=== INSTRUCTIONS TO FOLLOW ===
The goal is a clean copy of all the data below, with pictures dropped and everything else retyped exactly.

★ ★ ★ ★ ★ ★ ★

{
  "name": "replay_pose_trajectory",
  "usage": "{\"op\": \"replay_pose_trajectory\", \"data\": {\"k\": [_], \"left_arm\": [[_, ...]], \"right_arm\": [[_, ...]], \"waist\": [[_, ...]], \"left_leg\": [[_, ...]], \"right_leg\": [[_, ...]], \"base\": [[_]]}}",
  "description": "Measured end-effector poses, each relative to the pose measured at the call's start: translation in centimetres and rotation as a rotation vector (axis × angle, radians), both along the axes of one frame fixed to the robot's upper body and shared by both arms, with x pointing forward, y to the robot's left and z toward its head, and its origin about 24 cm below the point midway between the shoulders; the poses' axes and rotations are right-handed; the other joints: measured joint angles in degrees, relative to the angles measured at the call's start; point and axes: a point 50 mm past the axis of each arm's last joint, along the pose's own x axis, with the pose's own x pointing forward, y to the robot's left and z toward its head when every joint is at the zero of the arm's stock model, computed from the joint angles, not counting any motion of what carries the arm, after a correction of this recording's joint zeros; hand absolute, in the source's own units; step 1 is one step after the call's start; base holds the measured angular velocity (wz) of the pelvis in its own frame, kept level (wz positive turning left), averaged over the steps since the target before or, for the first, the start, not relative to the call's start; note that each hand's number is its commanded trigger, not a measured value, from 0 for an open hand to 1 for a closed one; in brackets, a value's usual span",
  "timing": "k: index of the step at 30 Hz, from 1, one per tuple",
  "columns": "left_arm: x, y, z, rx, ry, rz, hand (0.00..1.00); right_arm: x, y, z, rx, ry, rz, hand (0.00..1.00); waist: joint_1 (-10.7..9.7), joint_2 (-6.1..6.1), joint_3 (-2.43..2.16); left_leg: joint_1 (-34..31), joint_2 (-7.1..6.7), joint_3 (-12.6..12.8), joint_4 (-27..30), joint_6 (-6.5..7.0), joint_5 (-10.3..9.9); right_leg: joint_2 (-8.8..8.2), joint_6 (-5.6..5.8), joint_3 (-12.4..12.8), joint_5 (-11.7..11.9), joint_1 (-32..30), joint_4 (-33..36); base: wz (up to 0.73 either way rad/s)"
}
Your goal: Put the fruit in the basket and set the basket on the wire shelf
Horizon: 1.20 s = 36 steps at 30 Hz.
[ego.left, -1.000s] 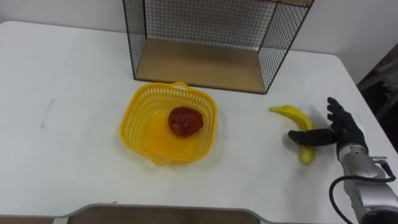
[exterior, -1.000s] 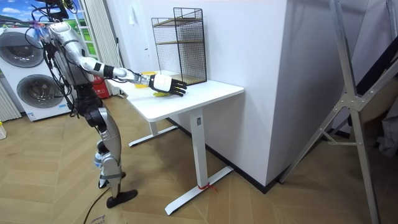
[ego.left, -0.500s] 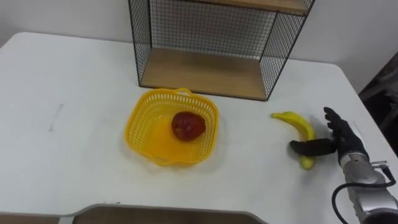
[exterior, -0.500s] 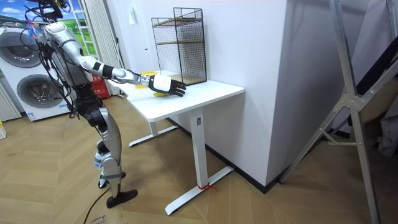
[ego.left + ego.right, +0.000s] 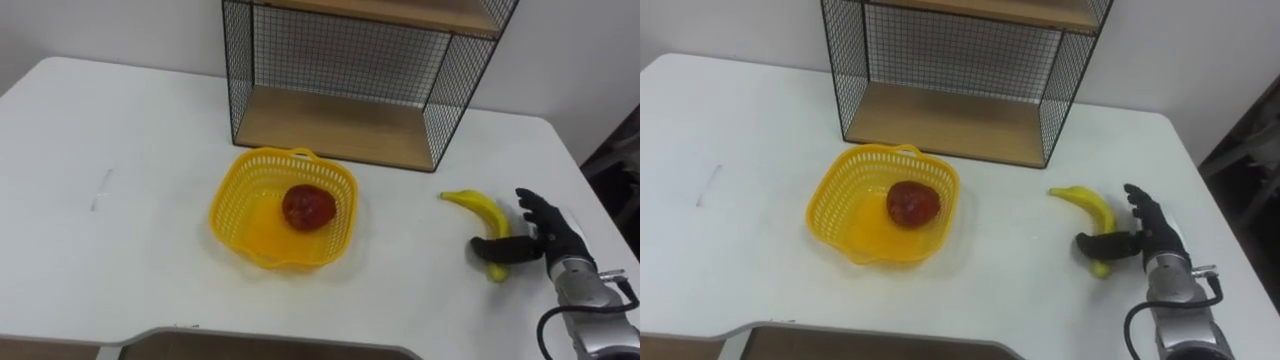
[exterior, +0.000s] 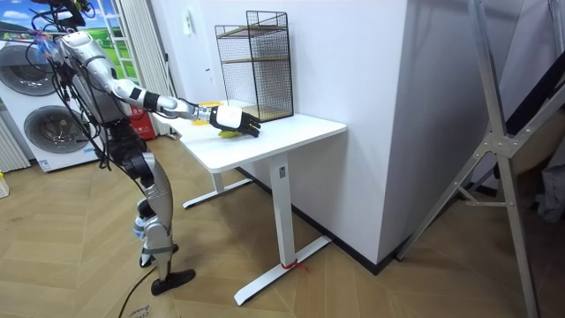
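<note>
One banana point(image 5: 482, 208) lies under the right hand's point(image 5: 550, 238) thumb, fingers straight, near the tabletop's point(image 5: 120, 230) edge. Well left of the hand, across bare tabletop, one basket point(image 5: 232, 190) holds one apple point(image 5: 308, 207), with one wire shelf point(image 5: 340, 125) beyond.

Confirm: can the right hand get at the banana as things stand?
Probably yes. The right hand is right at the banana, its thumb lying across the banana's near end and its fingers straight beside it. Nothing stands between them on the white table.
</note>
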Motion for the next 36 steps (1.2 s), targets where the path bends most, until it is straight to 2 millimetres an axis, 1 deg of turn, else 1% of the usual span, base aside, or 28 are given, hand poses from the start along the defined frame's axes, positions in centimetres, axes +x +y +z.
{"op": "replay_pose_trajectory", "data": {"k": [4,8,20,28,31,34,36], "left_arm": [[0.0,0.1,0.0,0.005,-0.001,0.0,0.0],[0.2,0.1,0.1,0.016,-0.008,-0.001,0.0],[1.1,0.1,0.1,0.017,-0.029,-0.009,0.0],[1.2,0.1,0.1,0.016,-0.026,-0.033,0.0],[0.8,0.1,0.0,0.019,-0.011,-0.027,0.0],[0.6,0.0,0.0,0.02,-0.005,-0.025,0.0],[0.8,-0.1,0.0,0.019,-0.016,-0.025,0.0]], "right_arm": [[-0.1,-0.4,0.1,-0.036,0.005,-0.009,1.0],[-0.2,-0.8,0.3,-0.109,0.016,0.004,1.0],[-0.4,-1.2,0.4,-0.166,0.031,-0.003,1.0],[-0.3,-0.9,0.5,-0.145,0.002,-0.015,1.0],[-0.2,-0.6,0.6,-0.095,-0.025,-0.055,1.0],[0.2,-0.2,1.1,-0.058,-0.061,-0.074,1.0],[0.3,0.7,1.6,0.01,-0.124,-0.093,1.0]], "waist": [[0.0,-0.02,0.01],[0.03,-0.11,0.07],[0.32,-0.12,0.09],[0.4,0.03,0.14],[0.4,0.18,0.19],[0.33,0.49,0.43],[0.53,0.95,0.69]], "left_leg": [[0.02,-0.01,-0.09,-0.02,0.0,0.0],[0.1,-0.01,-0.11,-0.02,0.0,0.0],[0.25,0.15,0.17,-0.69,0.0,-0.01],[0.27,0.42,0.72,-1.04,-0.09,-0.07],[0.31,0.56,1.03,-1.1,-0.12,-0.07],[0.0,0.67,1.54,-1.02,-0.14,-0.07],[-0.5,0.8,2.32,-1.1,-0.18,-0.1]], "right_leg": [[0.0,0.0,-0.04,-0.01,0.05,-0.03],[0.03,0.01,0.1,-0.03,0.15,-0.03],[0.19,0.01,0.31,-0.02,-0.21,-0.01],[0.43,-0.02,0.3,0.0,-0.63,0.08],[0.63,-0.06,0.75,0.02,-0.46,0.15],[0.7,-0.14,1.15,0.07,-0.92,0.22],[0.83,-0.24,1.7,0.14,-1.95,0.41]], "base": [[0.0],[0.0],[0.0],[-0.03],[-0.06],[-0.09],[-0.16]]}}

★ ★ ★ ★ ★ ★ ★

=== RESPONSE AREA ===
{
  "name": "replay_pose_trajectory",
  "usage": "{\"op\": \"replay_pose_trajectory\", \"data\": {\"k\": [_], \"left_arm\": [[_, ...]], \"right_arm\": [[_, ...]], \"waist\": [[_, ...]], \"left_leg\": [[_, ...]], \"right_leg\": [[_, ...]], \"base\": [[_]]}}",
  "description": "Measured end-effector poses, each relative to the pose measured at the call's start: translation in centimetres and rotation as a rotation vector (axis × angle, radians), both along the axes of one frame fixed to the robot's upper body and shared by both arms, with x pointing forward, y to the robot's left and z toward its head, and its origin about 24 cm below the point midway between the shoulders; the poses' axes and rotations are right-handed; the other joints: measured joint angles in degrees, relative to the angles measured at the call's start; point and axes: a point 50 mm past the axis of each arm's last joint, along the pose's own x axis, with the pose's own x pointing forward, y to the robot's left and z toward its head when every joint is at the zero of the arm's stock model, computed from the joint angles, not counting any motion of what carries the arm, after a correction of this recording's joint zeros; hand absolute, in the source's own units; step 1 is one step after the call's start; base holds the measured angular velocity (wz) of the pelvis in its own frame, kept level (wz positive turning left), averaged over the steps since the target before or, for the first, the start, not relative to the call's start; note that each hand's number is its commanded trigger, not a measured value, from 0 for an open hand to 1 for a closed one; in brackets, a value's usual span",
  "timing": "k: index of the step at 30 Hz, from 1, one per tuple",
  "columns": "left_arm: x, y, z, rx, ry, rz, hand (0.00..1.00); right_arm: x, y, z, rx, ry, rz, hand (0.00..1.00); waist: joint_1 (-10.7..9.7), joint_2 (-6.1..6.1), joint_3 (-2.43..2.16); left_leg: joint_1 (-34..31), joint_2 (-7.1..6.7), joint_3 (-12.6..12.8), joint_4 (-27..30), joint_6 (-6.5..7.0), joint_5 (-10.3..9.9); right_leg: joint_2 (-8.8..8.2), joint_6 (-5.6..5.8), joint_3 (-12.4..12.8), joint_5 (-11.7..11.9), joint_1 (-32..30), joint_4 (-33..36); base: wz (up to 0.73 either way rad/s)"
}
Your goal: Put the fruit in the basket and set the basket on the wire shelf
Horizon: 1.20 s = 36 steps at 30 Hz.
[ego.left, -1.000s] 
[exterior, -1.000s] 
[ego.left, -0.500s] 
[exterior, -0.500s] 
[ego.left + ego.right, +0.000s] 
[exterior, +0.000s] 
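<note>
One banana point(image 5: 482, 208) lies under the right hand's point(image 5: 550, 238) thumb, fingers straight, near the tabletop's point(image 5: 120, 230) edge. Well left of the hand, across bare tabletop, one basket point(image 5: 232, 190) holds one apple point(image 5: 308, 207), with one wire shelf point(image 5: 340, 125) beyond.

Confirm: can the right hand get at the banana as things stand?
Probably yes. The right hand is right at the banana, its thumb lying across the banana's near end and its fingers straight beside it. Nothing stands between them on the white table.
</note>
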Motion for the next 36 steps (1.2 s), targets where the path bends most, until it is straight to 2 millimetres an axis, 1 deg of turn, else 1% of the usual span, base aside, or 28 are given, hand poses from the start along the defined frame's axes, positions in centimetres, axes +x +y +z.
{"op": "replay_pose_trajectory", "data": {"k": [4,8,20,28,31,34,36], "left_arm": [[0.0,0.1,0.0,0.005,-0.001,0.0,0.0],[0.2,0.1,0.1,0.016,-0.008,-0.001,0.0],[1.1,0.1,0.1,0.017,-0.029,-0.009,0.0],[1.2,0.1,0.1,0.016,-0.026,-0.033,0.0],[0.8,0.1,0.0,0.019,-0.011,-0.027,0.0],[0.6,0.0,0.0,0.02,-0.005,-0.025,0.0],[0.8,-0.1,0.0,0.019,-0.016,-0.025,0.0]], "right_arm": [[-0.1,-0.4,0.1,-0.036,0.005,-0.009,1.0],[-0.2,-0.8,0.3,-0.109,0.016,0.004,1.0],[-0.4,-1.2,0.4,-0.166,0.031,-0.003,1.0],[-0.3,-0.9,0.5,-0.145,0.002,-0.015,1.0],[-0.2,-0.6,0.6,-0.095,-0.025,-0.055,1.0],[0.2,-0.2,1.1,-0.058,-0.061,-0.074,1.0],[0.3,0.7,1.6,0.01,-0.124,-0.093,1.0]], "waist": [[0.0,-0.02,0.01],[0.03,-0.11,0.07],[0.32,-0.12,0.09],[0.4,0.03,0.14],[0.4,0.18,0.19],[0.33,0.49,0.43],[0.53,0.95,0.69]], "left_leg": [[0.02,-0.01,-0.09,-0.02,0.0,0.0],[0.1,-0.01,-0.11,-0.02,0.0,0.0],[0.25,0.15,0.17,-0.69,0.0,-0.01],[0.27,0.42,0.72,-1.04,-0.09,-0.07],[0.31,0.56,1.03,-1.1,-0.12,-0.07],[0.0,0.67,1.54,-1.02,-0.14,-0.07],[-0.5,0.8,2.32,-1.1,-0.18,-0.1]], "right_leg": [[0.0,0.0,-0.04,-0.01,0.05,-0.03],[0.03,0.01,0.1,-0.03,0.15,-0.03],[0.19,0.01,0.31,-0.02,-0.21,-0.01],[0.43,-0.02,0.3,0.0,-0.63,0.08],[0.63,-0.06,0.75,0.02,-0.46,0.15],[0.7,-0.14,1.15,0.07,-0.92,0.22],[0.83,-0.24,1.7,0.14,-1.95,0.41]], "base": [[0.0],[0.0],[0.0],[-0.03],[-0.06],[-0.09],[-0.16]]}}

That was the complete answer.